## What is being asked
Each entry needs to be reproduced verbatim.

Records from a data collection
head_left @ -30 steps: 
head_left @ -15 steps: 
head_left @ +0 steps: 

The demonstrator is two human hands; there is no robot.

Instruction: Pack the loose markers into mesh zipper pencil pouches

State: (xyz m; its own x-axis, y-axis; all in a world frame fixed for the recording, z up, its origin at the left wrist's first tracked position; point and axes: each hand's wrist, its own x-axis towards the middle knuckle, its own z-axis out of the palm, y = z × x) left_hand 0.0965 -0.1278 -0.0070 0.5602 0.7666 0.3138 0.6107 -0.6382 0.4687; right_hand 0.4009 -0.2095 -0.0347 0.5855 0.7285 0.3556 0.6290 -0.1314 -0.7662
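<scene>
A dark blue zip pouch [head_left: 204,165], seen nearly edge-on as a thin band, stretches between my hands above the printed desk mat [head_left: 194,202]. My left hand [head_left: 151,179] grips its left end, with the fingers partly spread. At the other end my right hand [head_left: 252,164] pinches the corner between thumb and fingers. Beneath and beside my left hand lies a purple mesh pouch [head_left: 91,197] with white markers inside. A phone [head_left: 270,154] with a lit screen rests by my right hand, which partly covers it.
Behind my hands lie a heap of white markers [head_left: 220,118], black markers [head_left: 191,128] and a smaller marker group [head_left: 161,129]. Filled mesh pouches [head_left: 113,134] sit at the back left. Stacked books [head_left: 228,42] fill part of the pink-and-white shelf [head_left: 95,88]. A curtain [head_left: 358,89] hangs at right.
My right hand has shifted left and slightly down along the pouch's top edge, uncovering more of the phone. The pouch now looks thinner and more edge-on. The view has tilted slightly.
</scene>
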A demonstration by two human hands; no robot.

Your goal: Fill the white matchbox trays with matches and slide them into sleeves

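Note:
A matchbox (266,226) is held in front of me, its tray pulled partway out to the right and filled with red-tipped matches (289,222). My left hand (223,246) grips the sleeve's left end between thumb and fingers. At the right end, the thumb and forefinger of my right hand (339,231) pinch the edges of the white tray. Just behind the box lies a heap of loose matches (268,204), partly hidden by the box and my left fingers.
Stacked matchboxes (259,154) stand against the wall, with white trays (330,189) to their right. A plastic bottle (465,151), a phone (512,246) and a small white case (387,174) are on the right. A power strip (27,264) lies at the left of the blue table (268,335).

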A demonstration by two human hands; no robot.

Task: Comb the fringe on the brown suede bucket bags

## Reply to the task
head_left @ -30 steps: 
head_left @ -15 steps: 
head_left @ +0 steps: 

The demonstrator is two human hands; there is no robot.

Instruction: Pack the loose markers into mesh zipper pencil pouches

State: (xyz m; its own x-axis, y-axis; all in a world frame fixed for the recording, z up, its origin at the left wrist's first tracked position; point and axes: each hand's wrist, its own x-axis towards the middle knuckle, its own z-axis out of the palm, y = z × x) left_hand 0.0965 -0.1278 -0.0070 0.5602 0.7666 0.3138 0.6107 -0.6382 0.4687; right_hand 0.4009 -0.2095 -0.0347 0.5855 0.7285 0.3556 0.6290 -0.1314 -0.7662
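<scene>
A dark blue zip pouch [head_left: 204,165], seen nearly edge-on as a thin band, stretches between my hands above the printed desk mat [head_left: 194,202]. My left hand [head_left: 151,179] grips its left end, with the fingers partly spread. At the other end my right hand [head_left: 252,164] pinches the corner between thumb and fingers. Beneath and beside my left hand lies a purple mesh pouch [head_left: 91,197] with white markers inside. A phone [head_left: 270,154] with a lit screen rests by my right hand, which partly covers it.
Behind my hands lie a heap of white markers [head_left: 220,118], black markers [head_left: 191,128] and a smaller marker group [head_left: 161,129]. Filled mesh pouches [head_left: 113,134] sit at the back left. Stacked books [head_left: 228,42] fill part of the pink-and-white shelf [head_left: 95,88]. A curtain [head_left: 358,89] hangs at right.
My right hand has shifted left and slightly down along the pouch's top edge, uncovering more of the phone. The pouch now looks thinner and more edge-on. The view has tilted slightly.
</scene>
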A demonstration by two human hands; no robot.

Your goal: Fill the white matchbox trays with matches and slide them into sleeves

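Note:
A matchbox (266,226) is held in front of me, its tray pulled partway out to the right and filled with red-tipped matches (289,222). My left hand (223,246) grips the sleeve's left end between thumb and fingers. At the right end, the thumb and forefinger of my right hand (339,231) pinch the edges of the white tray. Just behind the box lies a heap of loose matches (268,204), partly hidden by the box and my left fingers.
Stacked matchboxes (259,154) stand against the wall, with white trays (330,189) to their right. A plastic bottle (465,151), a phone (512,246) and a small white case (387,174) are on the right. A power strip (27,264) lies at the left of the blue table (268,335).
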
A demonstration by two human hands; no robot.

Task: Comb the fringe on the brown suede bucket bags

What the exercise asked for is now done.